Every line of the data below is to be written out again exactly.
-------
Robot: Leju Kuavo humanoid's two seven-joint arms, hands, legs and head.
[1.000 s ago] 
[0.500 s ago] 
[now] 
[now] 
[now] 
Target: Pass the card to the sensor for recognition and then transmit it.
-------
▶ [Result for this task]
Robot: Leju Kuavo humanoid's two seven-joint arms, hands, legs and head.
[1.000 s ago] 
[0.500 s ago] 
[now] 
[now] 
[now] 
Target: Pass the card to the sensor for recognition and then transmit it.

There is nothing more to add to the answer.